» ASSIGNED TASK
For every line of the material below, check for the string "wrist" and return the line if it is there.

**** INFORMATION SHOWN ****

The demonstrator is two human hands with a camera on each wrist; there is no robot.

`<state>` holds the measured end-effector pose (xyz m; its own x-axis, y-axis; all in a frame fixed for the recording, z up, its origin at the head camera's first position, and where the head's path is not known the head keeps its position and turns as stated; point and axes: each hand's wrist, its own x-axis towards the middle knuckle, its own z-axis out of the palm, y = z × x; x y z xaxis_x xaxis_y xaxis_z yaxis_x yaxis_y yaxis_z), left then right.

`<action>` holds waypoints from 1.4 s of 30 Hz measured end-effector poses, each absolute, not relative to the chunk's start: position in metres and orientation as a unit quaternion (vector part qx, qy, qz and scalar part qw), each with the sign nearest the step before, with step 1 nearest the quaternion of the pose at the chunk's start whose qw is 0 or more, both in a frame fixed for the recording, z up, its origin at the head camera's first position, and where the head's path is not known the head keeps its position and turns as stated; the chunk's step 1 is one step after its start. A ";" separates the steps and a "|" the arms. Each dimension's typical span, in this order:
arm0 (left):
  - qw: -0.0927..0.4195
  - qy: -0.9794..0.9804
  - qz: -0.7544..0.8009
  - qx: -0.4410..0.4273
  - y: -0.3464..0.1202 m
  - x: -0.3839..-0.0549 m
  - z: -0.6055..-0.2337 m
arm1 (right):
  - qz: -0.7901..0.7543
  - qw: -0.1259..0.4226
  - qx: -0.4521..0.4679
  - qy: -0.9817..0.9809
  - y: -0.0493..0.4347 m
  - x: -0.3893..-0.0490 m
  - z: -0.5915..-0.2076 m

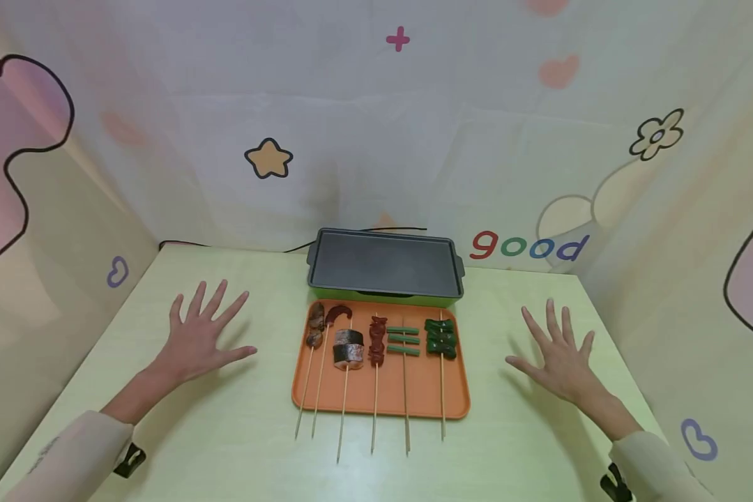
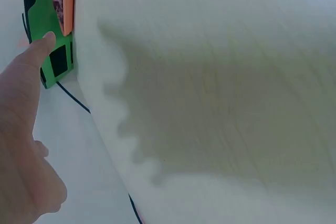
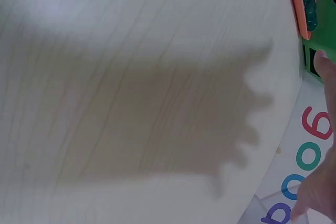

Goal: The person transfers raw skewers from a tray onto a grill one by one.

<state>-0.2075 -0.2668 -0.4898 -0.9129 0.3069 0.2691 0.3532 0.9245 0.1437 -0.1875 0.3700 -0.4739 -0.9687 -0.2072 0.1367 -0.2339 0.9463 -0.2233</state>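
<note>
Skewers overhang the near edge of the tray, probably for easy gripping, while left hand and right hand spread wide, holding nothing.

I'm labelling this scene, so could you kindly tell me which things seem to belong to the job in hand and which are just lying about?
Likely part of the job:
food skewers
orange tray beneath them
dark-topped griddle behind the tray

Probably just surroundings:
black cord, purpose unclear
table
printed backdrop
</note>
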 end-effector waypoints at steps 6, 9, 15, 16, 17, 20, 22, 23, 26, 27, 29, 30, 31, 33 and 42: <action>0.072 -0.969 -0.178 -0.157 -0.259 -0.209 -0.489 | 0.192 0.037 0.118 -0.974 0.361 -0.184 -0.472; 0.053 -0.961 -0.224 -0.155 -0.255 -0.209 -0.488 | 0.235 0.021 0.117 -0.965 0.354 -0.182 -0.470; 0.008 -0.933 -0.323 -0.161 -0.248 -0.205 -0.486 | 0.320 -0.027 0.118 -0.940 0.343 -0.176 -0.466; 0.001 -0.928 -0.337 -0.161 -0.246 -0.204 -0.486 | 0.329 -0.034 0.115 -0.936 0.341 -0.175 -0.466; -0.005 -0.923 -0.349 -0.161 -0.245 -0.204 -0.486 | 0.334 -0.041 0.112 -0.935 0.340 -0.174 -0.466; -0.026 -0.909 -0.384 -0.160 -0.241 -0.202 -0.487 | 0.340 -0.056 0.098 -0.934 0.335 -0.169 -0.467; -0.036 -0.898 -0.407 -0.162 -0.237 -0.201 -0.489 | 0.342 -0.058 0.091 -0.933 0.331 -0.165 -0.467; -0.039 -0.893 -0.417 -0.164 -0.236 -0.200 -0.490 | 0.348 -0.057 0.089 -0.932 0.328 -0.163 -0.466; -0.048 -0.879 -0.445 -0.165 -0.230 -0.195 -0.491 | 0.381 -0.060 0.082 -0.919 0.320 -0.156 -0.463; -0.053 -0.875 -0.452 -0.166 -0.227 -0.194 -0.490 | 0.397 -0.062 0.078 -0.912 0.317 -0.153 -0.461; -0.065 -0.868 -0.464 -0.163 -0.222 -0.191 -0.490 | 0.432 -0.073 0.069 -0.896 0.311 -0.148 -0.457; -0.074 -0.864 -0.471 -0.162 -0.220 -0.189 -0.489 | 0.447 -0.079 0.064 -0.889 0.308 -0.145 -0.455; -0.083 -0.860 -0.478 -0.161 -0.217 -0.188 -0.488 | 0.458 -0.084 0.057 -0.883 0.305 -0.143 -0.453; -0.101 -0.852 -0.488 -0.158 -0.212 -0.187 -0.489 | 0.473 -0.091 0.048 -0.875 0.301 -0.139 -0.451; -0.137 -0.838 -0.505 -0.151 -0.187 -0.182 -0.498 | 0.557 -0.158 0.061 -0.813 0.292 -0.127 -0.464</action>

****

» SOLUTION FOR THIS TASK
The demonstrator is two human hands with a camera on each wrist; there is no robot.
`<state>` holds the measured end-effector pose (xyz m; its own x-axis, y-axis; all in a frame fixed for the recording, z up, its origin at the head camera's first position, and where the head's path is not known the head keeps its position and turns as stated; point and axes: each hand's wrist, its own x-axis towards the middle knuckle, its own z-axis out of the palm, y = z × x; x y z xaxis_x xaxis_y xaxis_z yaxis_x yaxis_y yaxis_z), left then right.

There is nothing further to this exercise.